── Provided entries

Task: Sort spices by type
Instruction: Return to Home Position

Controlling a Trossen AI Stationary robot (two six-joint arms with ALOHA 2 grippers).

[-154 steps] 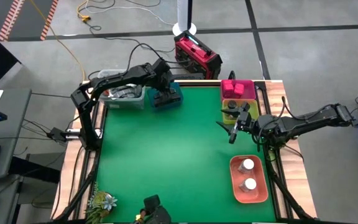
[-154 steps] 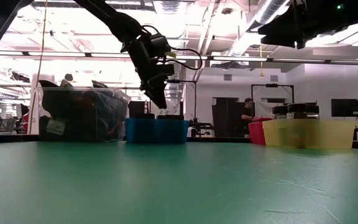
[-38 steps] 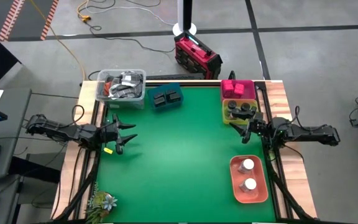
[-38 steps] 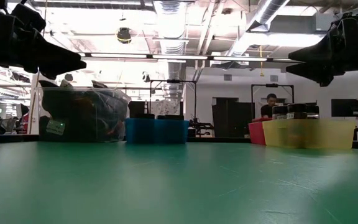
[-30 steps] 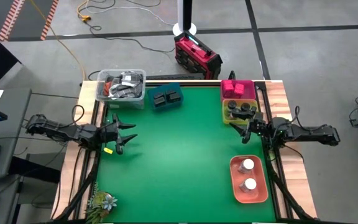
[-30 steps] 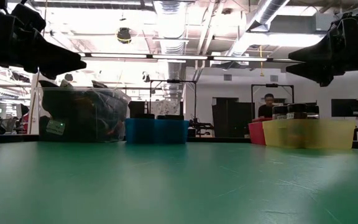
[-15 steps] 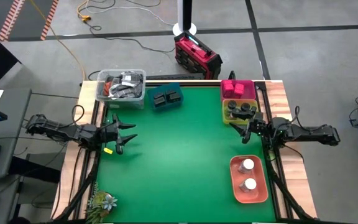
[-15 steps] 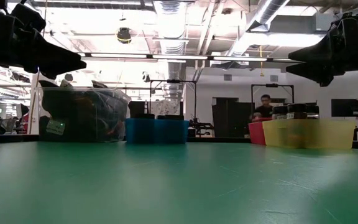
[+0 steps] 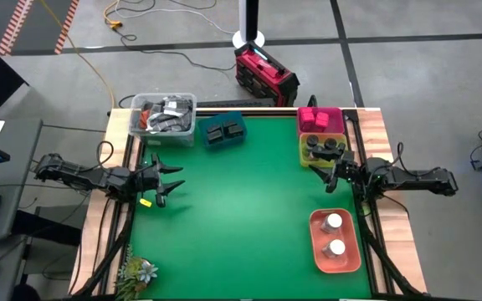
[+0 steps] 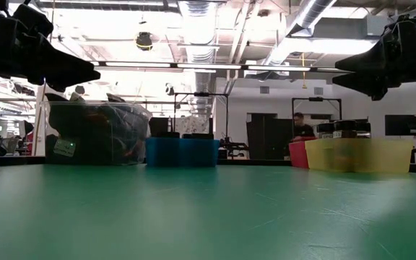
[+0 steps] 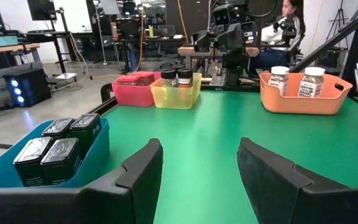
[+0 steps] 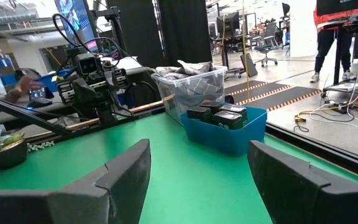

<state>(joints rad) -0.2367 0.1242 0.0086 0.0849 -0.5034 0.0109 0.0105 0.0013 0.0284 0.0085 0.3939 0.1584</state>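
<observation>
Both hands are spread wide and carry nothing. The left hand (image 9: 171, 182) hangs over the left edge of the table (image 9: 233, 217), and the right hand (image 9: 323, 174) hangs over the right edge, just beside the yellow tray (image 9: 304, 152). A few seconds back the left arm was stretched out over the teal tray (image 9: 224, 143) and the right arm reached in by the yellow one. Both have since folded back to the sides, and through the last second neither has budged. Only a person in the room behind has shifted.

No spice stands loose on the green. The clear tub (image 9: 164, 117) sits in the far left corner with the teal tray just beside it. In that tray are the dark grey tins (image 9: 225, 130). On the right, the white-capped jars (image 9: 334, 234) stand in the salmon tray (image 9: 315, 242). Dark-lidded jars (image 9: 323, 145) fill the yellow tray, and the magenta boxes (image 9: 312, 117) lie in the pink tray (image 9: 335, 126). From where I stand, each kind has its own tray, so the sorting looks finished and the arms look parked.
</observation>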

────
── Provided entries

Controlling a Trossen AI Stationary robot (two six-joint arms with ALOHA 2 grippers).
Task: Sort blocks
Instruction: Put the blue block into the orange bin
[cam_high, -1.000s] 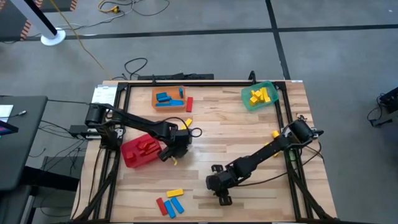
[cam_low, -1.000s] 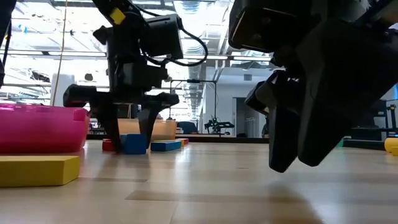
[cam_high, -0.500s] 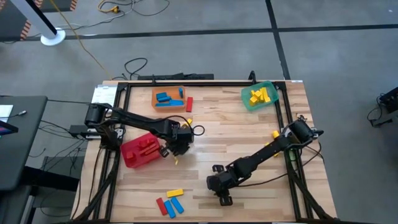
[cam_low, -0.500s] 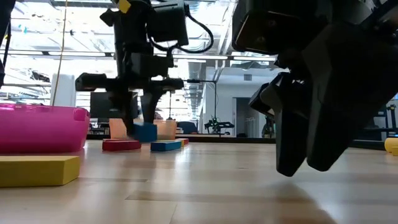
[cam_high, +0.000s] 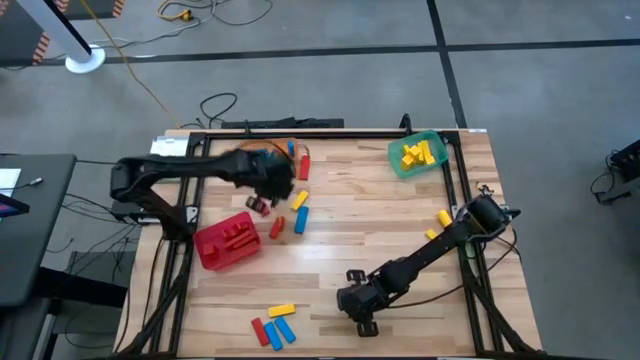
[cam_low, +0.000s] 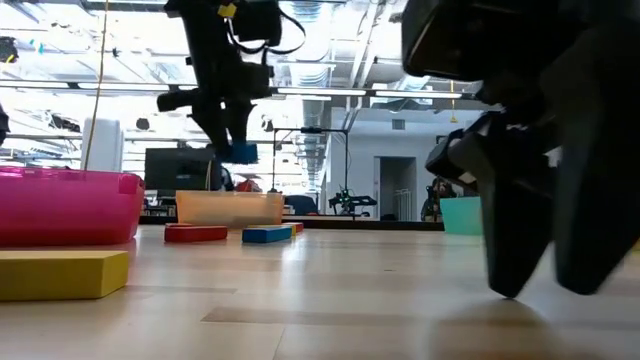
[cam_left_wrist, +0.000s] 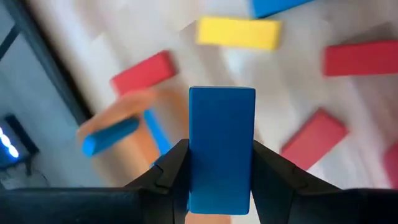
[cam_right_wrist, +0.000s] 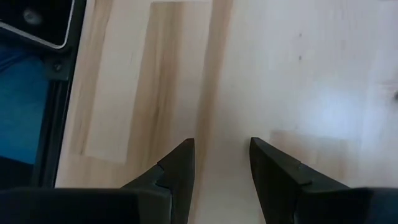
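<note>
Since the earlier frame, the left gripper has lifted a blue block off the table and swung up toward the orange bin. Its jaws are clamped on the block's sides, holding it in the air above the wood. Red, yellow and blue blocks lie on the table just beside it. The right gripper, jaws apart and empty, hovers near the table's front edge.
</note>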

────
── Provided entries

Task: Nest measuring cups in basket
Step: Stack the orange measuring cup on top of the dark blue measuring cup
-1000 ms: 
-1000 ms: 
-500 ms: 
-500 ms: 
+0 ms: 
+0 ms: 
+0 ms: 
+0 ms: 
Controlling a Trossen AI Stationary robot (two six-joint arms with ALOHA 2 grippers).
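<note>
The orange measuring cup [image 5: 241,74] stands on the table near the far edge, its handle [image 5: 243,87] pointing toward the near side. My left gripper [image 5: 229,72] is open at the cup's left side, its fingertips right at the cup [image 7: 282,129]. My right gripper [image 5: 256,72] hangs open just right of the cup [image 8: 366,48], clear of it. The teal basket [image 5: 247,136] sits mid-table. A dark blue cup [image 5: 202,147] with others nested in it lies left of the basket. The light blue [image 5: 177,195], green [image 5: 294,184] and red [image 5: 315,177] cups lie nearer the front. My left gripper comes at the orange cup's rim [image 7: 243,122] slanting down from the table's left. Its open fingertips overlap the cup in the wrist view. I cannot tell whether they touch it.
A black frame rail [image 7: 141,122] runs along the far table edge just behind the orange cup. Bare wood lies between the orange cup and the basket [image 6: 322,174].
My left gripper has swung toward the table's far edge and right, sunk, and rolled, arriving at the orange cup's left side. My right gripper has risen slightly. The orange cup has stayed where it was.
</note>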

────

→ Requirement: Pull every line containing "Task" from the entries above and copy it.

→ Response area:
Task: Sort spices by type
Task: Sort blocks
Task: Nest measuring cups in basket

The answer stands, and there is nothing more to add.